### Aim of the exercise
Which lines run from the one containing "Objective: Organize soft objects" through the end of the material? Reproduce them exactly.

### Data shown
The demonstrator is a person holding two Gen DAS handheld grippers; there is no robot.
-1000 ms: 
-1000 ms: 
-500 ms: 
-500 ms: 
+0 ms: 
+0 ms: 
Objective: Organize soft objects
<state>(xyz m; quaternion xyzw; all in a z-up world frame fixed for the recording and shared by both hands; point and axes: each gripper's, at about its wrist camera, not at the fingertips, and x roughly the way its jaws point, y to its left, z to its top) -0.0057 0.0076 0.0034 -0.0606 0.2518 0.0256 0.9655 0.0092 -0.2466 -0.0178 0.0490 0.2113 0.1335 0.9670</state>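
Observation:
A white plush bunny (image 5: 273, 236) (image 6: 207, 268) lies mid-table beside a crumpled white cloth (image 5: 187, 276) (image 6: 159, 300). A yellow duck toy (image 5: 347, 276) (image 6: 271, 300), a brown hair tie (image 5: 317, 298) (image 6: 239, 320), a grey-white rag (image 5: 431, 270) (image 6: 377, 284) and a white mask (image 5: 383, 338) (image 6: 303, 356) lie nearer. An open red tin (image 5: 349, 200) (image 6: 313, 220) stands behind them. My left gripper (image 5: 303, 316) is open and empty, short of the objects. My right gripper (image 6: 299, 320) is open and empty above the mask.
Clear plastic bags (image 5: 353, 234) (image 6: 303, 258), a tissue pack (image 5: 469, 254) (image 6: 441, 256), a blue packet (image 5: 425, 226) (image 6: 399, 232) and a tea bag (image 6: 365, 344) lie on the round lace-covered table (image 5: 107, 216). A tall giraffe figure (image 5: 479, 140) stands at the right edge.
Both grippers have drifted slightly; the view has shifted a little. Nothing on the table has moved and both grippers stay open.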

### The answer
Objective: Organize soft objects
<state>(xyz m; quaternion xyzw; all in a z-up world frame fixed for the recording and shared by both hands; point and axes: each gripper's, at about its wrist camera, not at the fingertips, and x roughly the way its jaws point, y to its left, z to its top) -0.0057 0.0076 0.0034 -0.0606 0.2518 0.0256 0.9655 0.0092 -0.2466 -0.0178 0.0490 0.2113 0.1335 0.9670</state>
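Observation:
A white plush bunny (image 5: 273, 236) (image 6: 207, 268) lies mid-table beside a crumpled white cloth (image 5: 187, 276) (image 6: 159, 300). A yellow duck toy (image 5: 347, 276) (image 6: 271, 300), a brown hair tie (image 5: 317, 298) (image 6: 239, 320), a grey-white rag (image 5: 431, 270) (image 6: 377, 284) and a white mask (image 5: 383, 338) (image 6: 303, 356) lie nearer. An open red tin (image 5: 349, 200) (image 6: 313, 220) stands behind them. My left gripper (image 5: 303, 316) is open and empty, short of the objects. My right gripper (image 6: 299, 320) is open and empty above the mask.
Clear plastic bags (image 5: 353, 234) (image 6: 303, 258), a tissue pack (image 5: 469, 254) (image 6: 441, 256), a blue packet (image 5: 425, 226) (image 6: 399, 232) and a tea bag (image 6: 365, 344) lie on the round lace-covered table (image 5: 107, 216). A tall giraffe figure (image 5: 479, 140) stands at the right edge.
Both grippers have drifted slightly; the view has shifted a little. Nothing on the table has moved and both grippers stay open.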

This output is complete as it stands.